**REQUIRED ACTION:** Please print, exactly, only the lines in the entries below from the line that has "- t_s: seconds" through the line that has "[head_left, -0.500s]". Pictures don't go in.

**THE DATA:**
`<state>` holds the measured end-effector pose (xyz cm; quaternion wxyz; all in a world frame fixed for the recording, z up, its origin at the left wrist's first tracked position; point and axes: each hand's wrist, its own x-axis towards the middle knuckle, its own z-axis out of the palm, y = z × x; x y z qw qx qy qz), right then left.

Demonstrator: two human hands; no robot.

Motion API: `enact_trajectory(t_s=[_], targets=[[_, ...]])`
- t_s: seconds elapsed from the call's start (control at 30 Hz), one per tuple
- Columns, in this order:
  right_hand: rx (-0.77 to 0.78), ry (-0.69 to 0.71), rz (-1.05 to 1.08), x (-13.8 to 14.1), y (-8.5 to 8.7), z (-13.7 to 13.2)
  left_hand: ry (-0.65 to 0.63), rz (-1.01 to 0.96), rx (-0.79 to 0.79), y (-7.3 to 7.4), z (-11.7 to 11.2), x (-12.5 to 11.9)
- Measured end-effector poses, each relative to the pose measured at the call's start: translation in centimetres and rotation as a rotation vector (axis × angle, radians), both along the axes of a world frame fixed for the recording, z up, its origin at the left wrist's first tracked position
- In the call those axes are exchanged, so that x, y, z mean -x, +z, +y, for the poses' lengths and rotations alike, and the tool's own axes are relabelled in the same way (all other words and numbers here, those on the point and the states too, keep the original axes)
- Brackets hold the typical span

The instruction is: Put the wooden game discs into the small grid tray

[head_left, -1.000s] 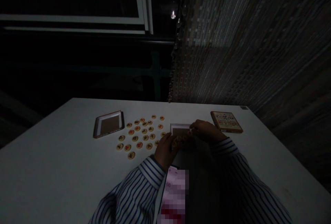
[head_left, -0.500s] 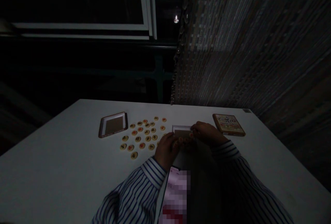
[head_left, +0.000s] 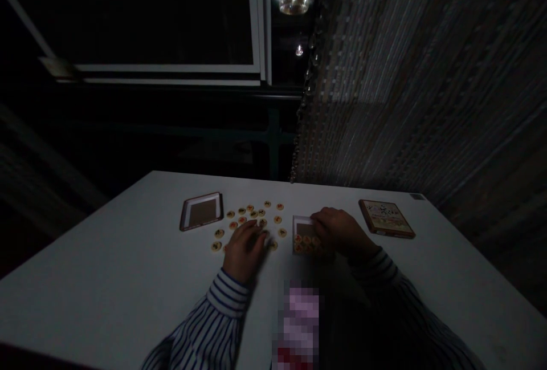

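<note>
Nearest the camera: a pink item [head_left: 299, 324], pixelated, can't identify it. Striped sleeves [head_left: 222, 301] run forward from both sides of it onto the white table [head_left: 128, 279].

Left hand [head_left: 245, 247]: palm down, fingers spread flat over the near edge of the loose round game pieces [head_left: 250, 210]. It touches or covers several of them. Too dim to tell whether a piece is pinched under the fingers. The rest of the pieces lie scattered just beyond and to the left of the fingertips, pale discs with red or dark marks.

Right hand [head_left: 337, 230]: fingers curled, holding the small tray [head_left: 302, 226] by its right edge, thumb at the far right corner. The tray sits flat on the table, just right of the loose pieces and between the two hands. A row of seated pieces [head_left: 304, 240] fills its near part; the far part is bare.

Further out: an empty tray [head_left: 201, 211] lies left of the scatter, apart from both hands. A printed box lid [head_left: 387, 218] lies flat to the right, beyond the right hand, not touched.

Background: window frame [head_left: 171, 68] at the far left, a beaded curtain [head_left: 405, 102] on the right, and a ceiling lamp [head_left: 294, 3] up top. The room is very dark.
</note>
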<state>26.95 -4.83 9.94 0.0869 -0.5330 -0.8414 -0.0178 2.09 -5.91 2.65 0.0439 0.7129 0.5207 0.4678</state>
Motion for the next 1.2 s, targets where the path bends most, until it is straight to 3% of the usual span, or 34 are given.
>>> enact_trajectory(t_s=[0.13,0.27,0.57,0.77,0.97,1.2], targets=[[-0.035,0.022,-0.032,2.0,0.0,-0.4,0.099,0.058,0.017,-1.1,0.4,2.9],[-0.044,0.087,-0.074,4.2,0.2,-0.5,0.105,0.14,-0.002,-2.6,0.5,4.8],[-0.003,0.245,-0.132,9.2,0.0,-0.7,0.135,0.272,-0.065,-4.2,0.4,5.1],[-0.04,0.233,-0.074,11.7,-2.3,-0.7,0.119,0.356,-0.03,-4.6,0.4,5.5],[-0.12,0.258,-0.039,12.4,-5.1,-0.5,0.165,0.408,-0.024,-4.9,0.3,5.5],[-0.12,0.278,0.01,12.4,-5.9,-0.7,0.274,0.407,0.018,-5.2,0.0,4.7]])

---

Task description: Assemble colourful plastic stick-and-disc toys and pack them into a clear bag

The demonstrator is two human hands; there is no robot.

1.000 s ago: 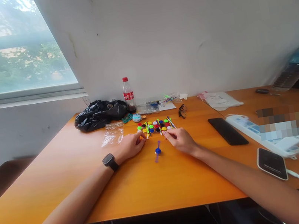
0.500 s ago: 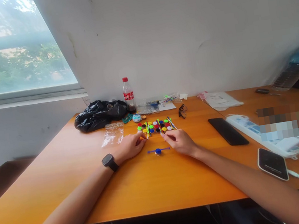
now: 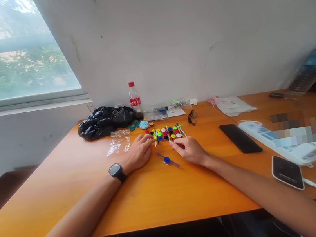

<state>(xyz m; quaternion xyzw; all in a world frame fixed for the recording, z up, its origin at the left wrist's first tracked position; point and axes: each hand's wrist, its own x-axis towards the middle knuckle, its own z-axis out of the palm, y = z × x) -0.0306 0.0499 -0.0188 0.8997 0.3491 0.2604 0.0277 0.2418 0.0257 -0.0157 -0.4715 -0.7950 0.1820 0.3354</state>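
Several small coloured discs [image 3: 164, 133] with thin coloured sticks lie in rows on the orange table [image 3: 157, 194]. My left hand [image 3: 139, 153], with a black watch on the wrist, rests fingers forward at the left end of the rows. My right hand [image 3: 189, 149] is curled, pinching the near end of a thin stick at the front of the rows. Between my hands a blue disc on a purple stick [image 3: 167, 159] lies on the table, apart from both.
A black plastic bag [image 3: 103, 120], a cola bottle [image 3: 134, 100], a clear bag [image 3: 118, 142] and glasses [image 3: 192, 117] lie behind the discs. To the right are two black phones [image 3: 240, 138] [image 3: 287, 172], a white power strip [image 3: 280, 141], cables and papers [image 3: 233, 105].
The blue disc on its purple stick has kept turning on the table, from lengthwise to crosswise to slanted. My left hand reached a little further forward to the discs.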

**SOLUTION TO THE EXERCISE:**
- t_s: seconds elapsed from the call's start (control at 30 Hz), one per tuple
- Columns, in this order:
  right_hand: rx (-0.77 to 0.78), ry (-0.69 to 0.71), rz (-1.05 to 1.08), x (-13.8 to 14.1), y (-8.5 to 8.7), z (-13.7 to 13.2)
  left_hand: ry (-0.65 to 0.63), rz (-1.01 to 0.96), rx (-0.79 to 0.79), y (-7.3 to 7.4), z (-11.7 to 11.2), x (-12.5 to 11.9)
- Measured end-effector poses, each relative to the pose measured at the call's start: translation in centimetres and rotation as a rotation vector (axis × angle, radians), both along the axes of a world frame fixed for the recording, z up, its origin at the left wrist's first tracked position
- In the call those axes are exchanged, so that x, y, z mean -x, +z, +y, for the poses' lengths and rotations alike, and the tool's own axes are relabelled in the same way (all other words and numbers here, those on the point and the states too, keep the original axes)
- Brackets hold the typical span

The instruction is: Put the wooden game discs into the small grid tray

[head_left, -1.000s] 
[head_left, -0.500s] 

That is the complete output.